The ship began to heel and spray came over the bow.
“Prime Minister might feel differently,” his exec said, bracing.
“He’s not here. Rafehausen is.” He turned to the officer of the deck. “Once we’re on station, get me one of those fog banks right in with the coast. See ‘em? If you can.”
“Aye, aye, sir.”
Fraser started to pack his pipe. “I want the helo in the air in thirty minutes, with a full chaff load.”

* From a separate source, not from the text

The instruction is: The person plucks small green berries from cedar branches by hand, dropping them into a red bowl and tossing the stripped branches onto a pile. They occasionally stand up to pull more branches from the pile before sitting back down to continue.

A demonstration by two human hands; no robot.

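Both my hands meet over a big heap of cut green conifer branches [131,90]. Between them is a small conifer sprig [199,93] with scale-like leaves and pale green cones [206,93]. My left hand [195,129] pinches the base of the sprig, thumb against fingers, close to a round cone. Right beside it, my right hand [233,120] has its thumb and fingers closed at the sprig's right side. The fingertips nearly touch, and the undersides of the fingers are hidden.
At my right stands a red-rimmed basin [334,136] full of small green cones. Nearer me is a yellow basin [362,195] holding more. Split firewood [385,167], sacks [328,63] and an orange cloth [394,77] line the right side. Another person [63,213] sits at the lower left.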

His exec started to take notes.
Radio India
“Confusing reports from both Delhi and Calcutta have been coming in since last night. Multiple suicides, perhaps in the hundreds, appear to have taken place at several locations. No details are available of the method of suicide, but the victims are believed to be members of the Servants of the Earth cult. Police are speculating that the cult are giving up their effort to take over India and are killing themselves in despair. However, an academic expert on the cult has suggested that to the contrary the cult may have completed a master plan and believe its work is finished. Mohan Katragadda, Mumbai.”
34
Quilon, India
The submarine Nehru didn’t have a tugboat to drag it clear of the pier. The sub was short-handed, too, and simply conning the ship to their first launch
datum would be difficult and fatiguing. They had missed the first of the ebb dealing with two last-minute desertions, and two men from engineering, fanatics, were dead by their own hands. He wondered what his men would do after they launched their last missile.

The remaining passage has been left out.